EXERCISE INSTRUCTIONS — The listing below should be printed exactly, though its pictures must not be.

PROVIDED MATERIAL —
+---+

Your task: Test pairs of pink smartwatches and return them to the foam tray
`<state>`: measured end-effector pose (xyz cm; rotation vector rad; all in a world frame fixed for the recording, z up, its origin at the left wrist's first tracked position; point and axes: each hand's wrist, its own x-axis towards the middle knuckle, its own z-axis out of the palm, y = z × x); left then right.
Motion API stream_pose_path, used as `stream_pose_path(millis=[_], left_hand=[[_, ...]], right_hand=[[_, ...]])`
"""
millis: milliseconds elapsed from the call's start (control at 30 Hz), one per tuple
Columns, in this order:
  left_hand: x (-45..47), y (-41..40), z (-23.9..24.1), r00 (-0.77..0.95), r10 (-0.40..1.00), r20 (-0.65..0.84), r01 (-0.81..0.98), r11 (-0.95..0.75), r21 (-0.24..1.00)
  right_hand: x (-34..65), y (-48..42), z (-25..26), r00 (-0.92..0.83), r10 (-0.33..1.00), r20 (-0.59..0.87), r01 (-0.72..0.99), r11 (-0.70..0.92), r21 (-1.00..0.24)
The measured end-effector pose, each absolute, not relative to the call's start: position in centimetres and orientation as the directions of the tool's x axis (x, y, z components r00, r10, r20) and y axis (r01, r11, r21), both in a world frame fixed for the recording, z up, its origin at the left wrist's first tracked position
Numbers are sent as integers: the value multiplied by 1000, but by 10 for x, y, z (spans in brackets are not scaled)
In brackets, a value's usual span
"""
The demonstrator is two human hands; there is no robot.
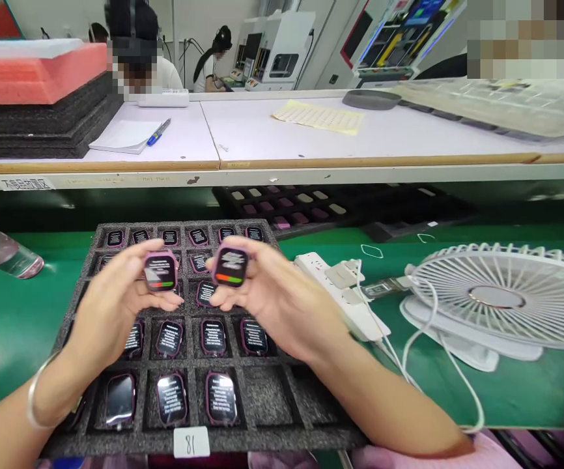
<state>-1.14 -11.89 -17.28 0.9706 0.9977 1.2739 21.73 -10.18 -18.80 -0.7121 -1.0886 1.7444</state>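
My left hand (111, 296) grips a smartwatch (160, 271) with a purple case, its lit screen showing text above a green bar. In my right hand (282, 293) is a second smartwatch (230, 266), held between thumb and fingers, with an orange and green bar on its screen. Both watches are above a dark foam tray (267, 400) divided into compartments. Several similar watches lie in it, such as one in the front row (221, 398), most with lit text. Two front-right compartments hold no watch. My hands and forearms hide part of the tray.
A white power strip (318, 277) and a white fan (501, 296) with cables stand at the right. A bottle (3, 247) lies at the left. Behind, a shelf (247, 140) bears foam sheets (32, 124), a notepad (126, 135) and a pen (159, 132). People sit beyond.
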Motion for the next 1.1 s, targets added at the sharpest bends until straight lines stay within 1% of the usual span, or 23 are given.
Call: stream_pose_path(millis=[67, 133, 300, 533, 867, 1000, 1100], left_hand=[[-4, -113, -182, 77, 988, -135, -257, 151, 955], [1, -109, -190, 114, 977, -181, -216, 202, 955], [5, -109, -198, 130, 986, -109, -135, 127, 983], [6, -109, -197, 101, 994, -33, -138, 47, 989], [4, -109, -204, 94, 996, -10, -85, 18, 996], [6, -109, -202, 102, 995, 3, -129, 10, 992], [7, -110, -200, 117, 993, -20, -179, 41, 983]], right_hand=[[209, -91, -199, -482, 874, -65, -454, -313, -835], [204, -83, -209, -518, 848, -111, -438, -375, -817], [200, -83, -217, -500, 863, -74, -392, -301, -869], [199, -85, -217, -510, 860, -30, -381, -257, -888], [198, -85, -219, -519, 855, -7, -367, -230, -901], [198, -85, -218, -519, 855, -2, -382, -233, -894], [198, -86, -216, -492, 871, -20, -390, -240, -889]])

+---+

ANSWER FOR THIS EXERCISE —
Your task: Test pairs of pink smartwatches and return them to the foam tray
`<state>`: measured end-effector pose (xyz cm; rotation vector rad; all in a world frame fixed for the recording, z up, its origin at the left wrist's first tracked position; point and axes: each hand's wrist, its own x-axis towards the middle knuckle, its own z-axis out of the palm, y = z × x); left then right.
Motion API stream_pose_path, used as `stream_pose_path(millis=[_], left_hand=[[_, ...]], right_hand=[[_, ...]])`
"""
millis: milliseconds elapsed from the call's start (control at 30 Hz), one per tuple
Columns, in this order:
  left_hand: x (-45..47), y (-41..40), z (-23.9..24.1), r00 (-0.77..0.95), r10 (-0.40..1.00), r20 (-0.65..0.84), r01 (-0.81..0.98), r11 (-0.95..0.75), r21 (-0.24..1.00)
  right_hand: x (-34..65), y (-48..42), z (-25..26), r00 (-0.92..0.83), r10 (-0.33..1.00), r20 (-0.59..0.87), r01 (-0.72..0.99), r11 (-0.70..0.92), r21 (-1.00..0.24)
The measured end-effector pose, each absolute, not relative to the call's start: position in centimetres and orientation as the directions of the tool's x axis (x, y, z components r00, r10, r20) and y axis (r01, r11, r21), both in a world frame fixed for the recording, z up, its origin at the left wrist's first tracked position
Numbers are sent as integers: the value multiplied by 1000, but by 10 for x, y, z (spans in brackets are not scaled)
In brackets, a value's usual span
"""
The demonstrator is two human hands; there is no robot.
<state>-1.14 -11.89 -17.28 0.9706 0.9977 1.2739 21.73 -10.18 -18.80 -0.7121 -1.0886 1.7444</state>
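My left hand (111, 296) grips a smartwatch (160, 271) with a purple case, its lit screen showing text above a green bar. In my right hand (282, 293) is a second smartwatch (230, 266), held between thumb and fingers, with an orange and green bar on its screen. Both watches are above a dark foam tray (267, 400) divided into compartments. Several similar watches lie in it, such as one in the front row (221, 398), most with lit text. Two front-right compartments hold no watch. My hands and forearms hide part of the tray.
A white power strip (318, 277) and a white fan (501, 296) with cables stand at the right. A bottle (3, 247) lies at the left. Behind, a shelf (247, 140) bears foam sheets (32, 124), a notepad (126, 135) and a pen (159, 132). People sit beyond.
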Motion for the next 1.1 s, targets added at the sharpest bends until straight lines stay within 1% of the usual span, or 23 are given.
Call: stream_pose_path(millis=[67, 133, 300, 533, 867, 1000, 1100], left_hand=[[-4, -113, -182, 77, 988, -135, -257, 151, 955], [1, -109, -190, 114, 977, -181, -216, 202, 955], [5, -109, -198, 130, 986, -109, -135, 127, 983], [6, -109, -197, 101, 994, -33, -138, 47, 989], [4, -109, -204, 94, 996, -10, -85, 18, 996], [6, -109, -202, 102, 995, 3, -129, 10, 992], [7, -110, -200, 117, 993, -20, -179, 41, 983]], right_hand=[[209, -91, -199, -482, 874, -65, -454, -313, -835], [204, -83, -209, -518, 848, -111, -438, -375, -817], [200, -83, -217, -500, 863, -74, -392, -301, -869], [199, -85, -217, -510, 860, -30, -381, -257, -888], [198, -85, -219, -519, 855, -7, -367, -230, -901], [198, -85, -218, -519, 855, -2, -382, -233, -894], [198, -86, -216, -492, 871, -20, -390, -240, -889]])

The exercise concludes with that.